**** DATA EXTRACT ****
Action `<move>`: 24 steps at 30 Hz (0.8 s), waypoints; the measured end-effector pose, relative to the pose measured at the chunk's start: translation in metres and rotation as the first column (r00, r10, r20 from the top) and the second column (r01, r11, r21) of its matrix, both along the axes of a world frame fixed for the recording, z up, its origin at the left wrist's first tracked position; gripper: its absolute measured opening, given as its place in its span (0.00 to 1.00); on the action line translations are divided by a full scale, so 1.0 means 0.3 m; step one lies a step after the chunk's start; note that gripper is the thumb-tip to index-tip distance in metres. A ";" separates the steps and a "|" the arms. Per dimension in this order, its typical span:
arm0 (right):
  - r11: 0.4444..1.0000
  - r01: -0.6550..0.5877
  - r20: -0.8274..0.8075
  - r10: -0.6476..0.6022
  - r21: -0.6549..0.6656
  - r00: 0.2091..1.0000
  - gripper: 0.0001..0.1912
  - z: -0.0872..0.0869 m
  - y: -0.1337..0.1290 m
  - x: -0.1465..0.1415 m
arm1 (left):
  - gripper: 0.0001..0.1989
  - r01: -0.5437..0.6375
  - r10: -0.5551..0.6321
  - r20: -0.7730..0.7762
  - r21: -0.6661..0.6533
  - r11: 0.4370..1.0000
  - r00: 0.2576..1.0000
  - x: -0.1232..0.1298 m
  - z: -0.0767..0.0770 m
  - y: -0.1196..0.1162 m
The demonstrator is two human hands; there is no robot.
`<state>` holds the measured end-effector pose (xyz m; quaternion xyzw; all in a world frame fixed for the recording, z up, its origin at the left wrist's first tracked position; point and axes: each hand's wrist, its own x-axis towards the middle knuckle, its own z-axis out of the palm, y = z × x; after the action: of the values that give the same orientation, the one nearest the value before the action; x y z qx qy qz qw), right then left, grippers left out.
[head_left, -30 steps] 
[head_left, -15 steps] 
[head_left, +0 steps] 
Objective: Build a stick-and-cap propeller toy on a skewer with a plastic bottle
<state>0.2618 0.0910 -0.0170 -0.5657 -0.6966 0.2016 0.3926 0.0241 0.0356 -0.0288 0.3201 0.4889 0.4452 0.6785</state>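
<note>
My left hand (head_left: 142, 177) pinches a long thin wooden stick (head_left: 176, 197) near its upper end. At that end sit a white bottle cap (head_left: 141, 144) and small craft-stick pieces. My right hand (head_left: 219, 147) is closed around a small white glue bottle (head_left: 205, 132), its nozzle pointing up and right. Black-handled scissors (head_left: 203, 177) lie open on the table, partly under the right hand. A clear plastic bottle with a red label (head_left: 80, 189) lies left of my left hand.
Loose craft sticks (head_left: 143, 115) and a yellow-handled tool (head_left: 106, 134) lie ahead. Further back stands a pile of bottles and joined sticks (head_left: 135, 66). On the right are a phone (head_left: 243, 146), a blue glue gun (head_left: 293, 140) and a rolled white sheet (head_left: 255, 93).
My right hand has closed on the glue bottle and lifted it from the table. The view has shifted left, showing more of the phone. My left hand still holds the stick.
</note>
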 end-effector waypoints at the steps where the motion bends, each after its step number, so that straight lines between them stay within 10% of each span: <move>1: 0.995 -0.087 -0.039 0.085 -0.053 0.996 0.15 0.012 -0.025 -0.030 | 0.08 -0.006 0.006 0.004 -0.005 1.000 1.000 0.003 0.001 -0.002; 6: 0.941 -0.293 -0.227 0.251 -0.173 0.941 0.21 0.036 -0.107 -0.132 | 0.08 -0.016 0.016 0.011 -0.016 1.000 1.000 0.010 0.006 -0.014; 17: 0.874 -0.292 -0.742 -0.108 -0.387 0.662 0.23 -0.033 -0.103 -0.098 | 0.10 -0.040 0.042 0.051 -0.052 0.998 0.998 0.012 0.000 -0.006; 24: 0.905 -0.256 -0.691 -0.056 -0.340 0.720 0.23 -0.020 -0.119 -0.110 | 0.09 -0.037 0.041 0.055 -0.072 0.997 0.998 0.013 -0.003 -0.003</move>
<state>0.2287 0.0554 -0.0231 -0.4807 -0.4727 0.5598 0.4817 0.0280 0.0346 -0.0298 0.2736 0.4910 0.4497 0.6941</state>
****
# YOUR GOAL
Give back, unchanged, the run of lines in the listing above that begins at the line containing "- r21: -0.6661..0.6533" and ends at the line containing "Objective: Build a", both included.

# YOUR SOLUTION
  - r21: -0.6661..0.6533
  - r11: 0.4370..1.0000
  - r00: 0.2576..1.0000
  - x: -0.1232..0.1298 m
  - z: -0.0767..0.0770 m
  - y: -0.1196..0.1162 m
The demonstrator is two human hands; there is no robot.
`<state>` holds the measured end-effector pose (xyz m; quaternion xyzw; all in a world frame fixed for the recording, z up, its origin at the left wrist's first tracked position; point and axes: each hand's wrist, its own x-axis towards the middle knuckle, its own z-axis out of the palm, y = z × x; after the action: of the values that give the same orientation, the one nearest the value before the action; x y z qx qy qz qw), right then left, grippers left out.
[head_left, -30 steps] 
[head_left, -15 steps] 
[head_left, +0 steps] 
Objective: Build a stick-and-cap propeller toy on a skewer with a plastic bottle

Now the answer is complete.